安徒生童话英文版:THE SHOES OF FORTUNE幸运的套鞋

发布时间:2017-08-04 编辑:tyl

  He quickly passed on to another woman's heart, which seemed like a great holy cathedral. Over the high altar fluttered the white dove of innocence, and the interne would have gone down on his knees except that he had to hurry on to the next heart. However, he still heard the organ roll. And he felt that it had made a new and better man of him-a man not too unworthy to enter the next sanctuary. This was a poor garret where a mother lay ill, but through the windows the sun shone, warm and bright. Lovely roses bloomed in the little wooden flower box on the roof, and two bluebirds sang of happy childhood, while the sick woman prayed for a blessing on her daughter.

  Next the interne crawled on his hands and knees through an overcrowded butcher shop. There was meat, more meat, and meat alone, wherever he looked in this heart of a wealthy, respectable man, whose name you can find in the directory.

  Next he entered the heart of this man's wife, and an old tumble-down dove-cot he found it. Her husband's portrait served as a mere weathervane, which was connected with the doors in such a way that they opened and closed as her husband turned round.

  Then he found his way into a cabinet of mirrors such as is to be seen at Rosenborg Castle, though in this heart the mirrors had the power of magnifying objects enormously. Like the Grand Lama of , the owner's insignificant ego sat in the middle of the floor, in admiring contemplation of his own greatness.

  

After this he seemed to be crammed into a narrow case full of sharp needles. "This," he thought, "must certainly be an old maid's heart," but it was nothing of the sort. It was the heart of a very young officer who had been awarded several medals, and of whom everyone said, "Now there's a man of both intellect and heart."

  Quite befuddled was the poor interne when he popped out of the heart of the last person in the front row. He could not get his thoughts in order, and he supposed that his strong imagination must have run away with him.

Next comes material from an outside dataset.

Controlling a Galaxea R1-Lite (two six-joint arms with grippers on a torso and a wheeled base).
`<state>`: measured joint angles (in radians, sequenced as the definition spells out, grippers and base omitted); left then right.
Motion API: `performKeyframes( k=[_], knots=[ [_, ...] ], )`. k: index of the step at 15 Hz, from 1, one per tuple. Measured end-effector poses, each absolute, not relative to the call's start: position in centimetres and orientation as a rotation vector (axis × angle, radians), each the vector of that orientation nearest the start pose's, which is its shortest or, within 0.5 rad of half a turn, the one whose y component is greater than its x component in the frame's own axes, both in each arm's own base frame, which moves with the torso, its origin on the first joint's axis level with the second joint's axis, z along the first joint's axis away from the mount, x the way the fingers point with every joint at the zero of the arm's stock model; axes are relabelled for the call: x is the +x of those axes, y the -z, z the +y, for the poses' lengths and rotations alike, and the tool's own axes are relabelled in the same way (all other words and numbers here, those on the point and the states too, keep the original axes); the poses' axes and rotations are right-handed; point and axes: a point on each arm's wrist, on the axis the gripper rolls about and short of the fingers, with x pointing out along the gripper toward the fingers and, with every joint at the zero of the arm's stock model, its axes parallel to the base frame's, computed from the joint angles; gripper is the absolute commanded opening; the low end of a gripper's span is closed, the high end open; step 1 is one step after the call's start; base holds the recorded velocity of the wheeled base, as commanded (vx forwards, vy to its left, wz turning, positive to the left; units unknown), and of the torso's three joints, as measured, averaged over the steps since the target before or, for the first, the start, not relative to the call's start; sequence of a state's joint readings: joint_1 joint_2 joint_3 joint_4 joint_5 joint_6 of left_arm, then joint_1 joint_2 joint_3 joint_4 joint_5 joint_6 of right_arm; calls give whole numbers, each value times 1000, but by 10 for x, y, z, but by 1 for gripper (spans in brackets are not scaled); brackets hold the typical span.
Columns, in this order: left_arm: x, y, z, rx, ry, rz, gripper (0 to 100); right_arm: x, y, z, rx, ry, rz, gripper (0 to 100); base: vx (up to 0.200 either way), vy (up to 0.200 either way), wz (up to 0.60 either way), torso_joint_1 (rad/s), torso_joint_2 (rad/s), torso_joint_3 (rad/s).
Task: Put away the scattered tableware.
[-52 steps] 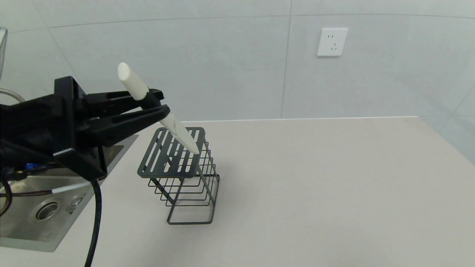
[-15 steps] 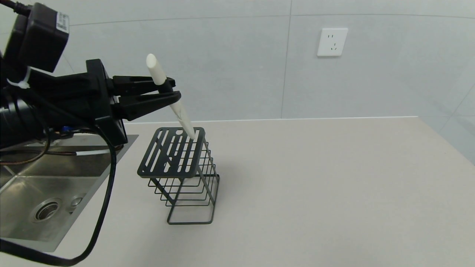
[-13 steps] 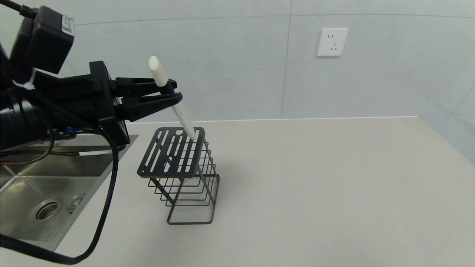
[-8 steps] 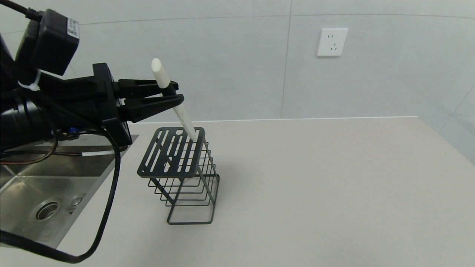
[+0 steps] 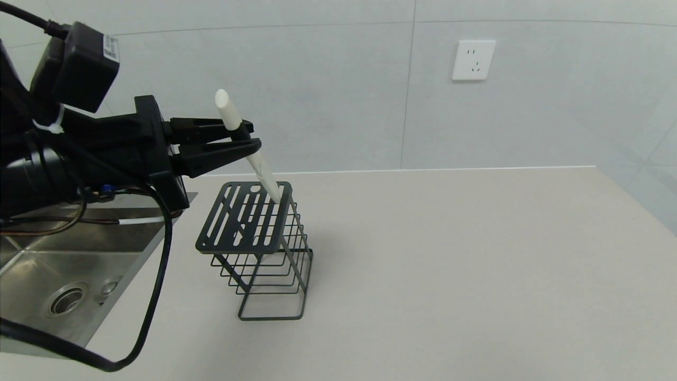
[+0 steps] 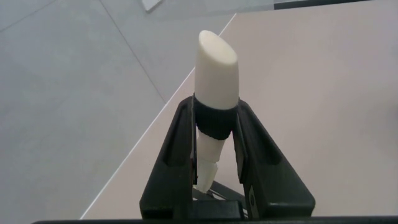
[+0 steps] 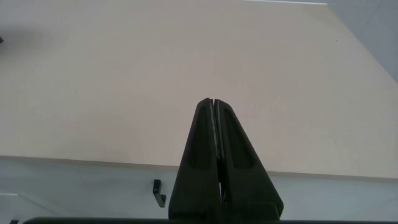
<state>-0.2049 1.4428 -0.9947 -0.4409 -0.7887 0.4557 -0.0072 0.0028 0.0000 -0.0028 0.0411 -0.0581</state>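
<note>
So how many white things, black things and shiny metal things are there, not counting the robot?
White: 2, the knife and the wall socket
Black: 1, the wire rack
Shiny metal: 1, the sink
Total: 4

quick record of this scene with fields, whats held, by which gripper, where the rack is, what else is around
held item: white utensil, tilted, tip down
holder: left gripper, shut on its handle
tip position: at the far right corner of the slotted top of the black rack; whether it has entered a slot is unclear
rack location: standing on the counter, beside the sink
other arm: right gripper, shut, empty, over the counter
background: wall socket
</note>
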Motion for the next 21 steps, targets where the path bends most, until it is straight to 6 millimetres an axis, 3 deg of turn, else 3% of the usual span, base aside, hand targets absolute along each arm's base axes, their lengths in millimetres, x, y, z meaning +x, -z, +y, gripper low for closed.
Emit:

  "Merciful heavens," he groaned, "I must be well on the road to the madhouse. And it's so outrageously hot in here that the blood is rushing to my head." Suddenly he recalled what had happened the night before, when he had jammed his head between the bars of the hospital fence. "That must be what caused it," he decided. "I must do something before it is too late. A Russian bath might be the very thing. I wish I were on the top shelf right now."

  No sooner said, than there he lay on the top shelf of the steam bath. But he was fully dressed, down to his shoes and galoshes. He felt the hot drops of condensed steam fall upon him from the ceiling.

  " Hey!" he cried, and jumped down to take a shower. The attendant cried out too when he caught sight of a fully dressed man in the steam room. However, the interne had enough sense to pull himself together and whisper, "I'm just doing this because of a bet."

  But the first thing he did when he got back to his room was to put hot plasters on his neck and his back, to draw out the madness.

  Next morning he had a blistered back and that was all he got out of the galoshes of Fortune.

  V. THE TRANSFORMATION OF THE COPYING CLERK

  The watchman-you remember him-happened to remember those galoshes he had found, and that he must have been wearing them when they took his body to the hospital. He came by for them, and as neither the lieutenant nor anyone else in East Street laid claim to them, he turned them in at the police station.

  "They look exactly like my own galoshes," one of the copying clerks at the police station said, as he set the ownerless galoshes down beside his own. "Not even a shoemaker could tell one pair from the other."

  "Mr. Copying Clerk!" said a policeman, who brought him some papers.

  The clerk turned around to talk with the policeman, and when he came back to the galoshes he was uncertain whether the pair on the right or the pair on the left belonged to him.

  "The wet ones must be mine," he thought, but he was mistaken, for they were the galoshes of Fortune. The police make their little mistakes too.

  So he pulled them on, pocketed some papers, and tucked some manuscripts under his arm to read and abstract when he got home. But as this happened to be Sunday morning, and the weather was fine, he thought, "A walk to Frederiksberg will be good for me." And off he went.

  A quieter, more dependable fellow than this young man you seldom see. Let him take his little walk, by all means. It will do him a world of good after so much sitting. At first he strode along without a wish in his head, so there was no occasion for the galoshes to show their magic power. On the avenue he met an acquaintance of his, a young poet, who said he was setting out tomorrow on a summer excursion.

  "What, off again so soon?" said the clerk. "What a free and happy fellow you are! You can fly away wherever you like, while the rest of us are chained by the leg."

  "Chained only to a breadfruit tree," the poet reminded him. "You don't have to worry along from day to day, and when you get old they will give you a pension."